You are viewing a plain text version of this content. The canonical link for it is here.
Posted to solr-user@lucene.apache.org by Geetu Ambwani <ge...@gmail.com> on 2011/11/24 16:30:44 UTC

Fwd: Clustering and FieldType


Sent from my iPhone

Begin forwarded message:

> From: Geetu Ambwani <ge...@gmail.com>
> Date: November 23, 2011 2:52:38 PM EST
> To: solr-user-info@lucene.apache.org
> Subject: Clustering and FieldType
> 

> Hi
> Trying to use carrot2 for clustering search results. I have it setup except it seems to treat the field as regular text instead of applying some custom filters I have. 
> 
> So my schema says something like
> <field name="title" type="ic_text" indexed="true" stored="true" omitNorms="true"/>
> <field name="content" type="ic_text" indexed="true" stored="true" compressed="true"/>
>  
> ic_text is our internal fieldtype with some custom analysers that strip out certain special characters from the text. 
> 
> My solrconfig has something like this setup in our default search handler. 
> <bool name="clustering">true</bool>
> <str name="clustering.engine">default</str>
> <bool name="clustering.results">true</bool>
> <!-- The title field -->
> <str name="carrot.title">title</str>
> <!-- The field to cluster on -->
> <str name="carrot.snippet">content</str>
> 
> In my search results, I see clusters but the labels on these clusters have the special characters in them - which means that the clustering must be running on raw text and not on the "ic_text" field. 
> Can someone let me know if this is the default setup and if there is a way to fix this ?
> Thanks !
> Geetu
> 

Re: Clustering and FieldType

Posted by Stanislaw Osinski <st...@osinski.name>.
Hi,

You're right -- currently Carrot2 clustering ignores the Solr analysis
chain and uses its own pipeline. It is possible to integrate with Solr's
analysis components to some extent, see the discussion here:
https://issues.apache.org/jira/browse/SOLR-2917.

Staszek


> > Hi
> > Trying to use carrot2 for clustering search results.
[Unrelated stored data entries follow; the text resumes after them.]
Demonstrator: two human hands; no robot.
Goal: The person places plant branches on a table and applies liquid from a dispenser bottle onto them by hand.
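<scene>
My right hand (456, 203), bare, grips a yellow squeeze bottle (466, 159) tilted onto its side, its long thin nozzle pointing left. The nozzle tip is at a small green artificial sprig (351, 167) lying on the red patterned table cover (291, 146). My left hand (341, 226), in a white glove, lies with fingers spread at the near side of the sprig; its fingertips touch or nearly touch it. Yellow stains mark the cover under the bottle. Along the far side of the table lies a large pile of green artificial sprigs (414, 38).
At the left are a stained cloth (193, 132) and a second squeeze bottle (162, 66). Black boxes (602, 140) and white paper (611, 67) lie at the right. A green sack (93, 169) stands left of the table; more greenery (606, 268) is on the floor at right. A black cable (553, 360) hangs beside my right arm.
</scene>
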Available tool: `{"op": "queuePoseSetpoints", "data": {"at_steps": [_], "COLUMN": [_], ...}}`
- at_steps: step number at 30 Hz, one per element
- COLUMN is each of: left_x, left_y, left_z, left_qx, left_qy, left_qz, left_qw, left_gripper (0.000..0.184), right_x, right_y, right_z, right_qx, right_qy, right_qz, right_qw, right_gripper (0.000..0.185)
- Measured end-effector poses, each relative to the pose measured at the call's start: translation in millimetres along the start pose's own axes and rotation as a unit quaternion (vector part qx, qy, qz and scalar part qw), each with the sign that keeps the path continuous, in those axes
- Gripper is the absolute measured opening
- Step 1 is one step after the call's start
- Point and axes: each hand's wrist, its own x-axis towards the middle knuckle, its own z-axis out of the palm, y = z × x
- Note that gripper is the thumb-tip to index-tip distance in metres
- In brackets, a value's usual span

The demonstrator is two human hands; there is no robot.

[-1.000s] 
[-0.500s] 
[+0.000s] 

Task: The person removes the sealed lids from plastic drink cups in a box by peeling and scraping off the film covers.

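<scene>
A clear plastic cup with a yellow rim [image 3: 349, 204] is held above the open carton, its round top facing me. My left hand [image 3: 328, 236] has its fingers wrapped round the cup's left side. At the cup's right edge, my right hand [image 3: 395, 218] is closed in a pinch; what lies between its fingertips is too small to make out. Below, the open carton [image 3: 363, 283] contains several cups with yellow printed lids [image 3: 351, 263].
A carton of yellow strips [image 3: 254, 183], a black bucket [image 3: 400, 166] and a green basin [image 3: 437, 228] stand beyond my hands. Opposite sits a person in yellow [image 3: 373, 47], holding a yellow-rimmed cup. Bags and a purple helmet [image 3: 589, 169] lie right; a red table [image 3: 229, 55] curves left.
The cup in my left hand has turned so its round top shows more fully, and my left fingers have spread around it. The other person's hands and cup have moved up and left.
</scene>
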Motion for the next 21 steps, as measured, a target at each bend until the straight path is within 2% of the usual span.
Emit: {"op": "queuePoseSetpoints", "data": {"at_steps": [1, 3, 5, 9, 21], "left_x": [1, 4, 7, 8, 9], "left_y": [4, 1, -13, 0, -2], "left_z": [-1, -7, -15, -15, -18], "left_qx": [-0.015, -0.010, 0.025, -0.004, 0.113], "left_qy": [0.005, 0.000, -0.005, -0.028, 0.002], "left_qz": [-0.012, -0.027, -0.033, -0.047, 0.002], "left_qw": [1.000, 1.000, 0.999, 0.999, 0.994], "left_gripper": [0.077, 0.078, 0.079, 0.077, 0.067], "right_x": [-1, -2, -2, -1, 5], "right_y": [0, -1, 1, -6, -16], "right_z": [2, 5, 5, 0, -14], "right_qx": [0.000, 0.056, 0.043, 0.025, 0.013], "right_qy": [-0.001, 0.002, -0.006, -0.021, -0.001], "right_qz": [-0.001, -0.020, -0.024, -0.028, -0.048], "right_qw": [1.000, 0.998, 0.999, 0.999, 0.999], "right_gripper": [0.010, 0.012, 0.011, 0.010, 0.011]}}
I have it setup
> except it seems to treat the field as regular text instead of applying some
> custom filters I have.
> >
> > So my schema says something like
> > <field name="title" type="ic_text" indexed="true" stored="true"
> omitNorms="true"/>
> > <field name="content" type="ic_text" indexed="true" stored="true"
> compressed="true"/>
> >
> > ic_text is our internal fieldtype with some custom analysers that strip
> out certain special characters from the text.
> >
> > My solrconfig has something like this setup in our default search
> handler.
> > <bool name="clustering">true</bool>
> > <str name="clustering.engine">default</str>
> > <bool name="clustering.results">true</bool>
> > <!-- The title field -->
> > <str name="carrot.title">title</str>
> > <!-- The field to cluster on -->
> > <str name="carrot.snippet">content</str>
> >
> > In my search results, I see clusters but the labels on these clusters
> have the special characters in them - which means that the clustering must
> be running on raw text and not on the "ic_text" field.
> > Can someone let me know if this is the default setup and if there is a
> way to fix this ?
> > Thanks !
> > Geetu
> >
>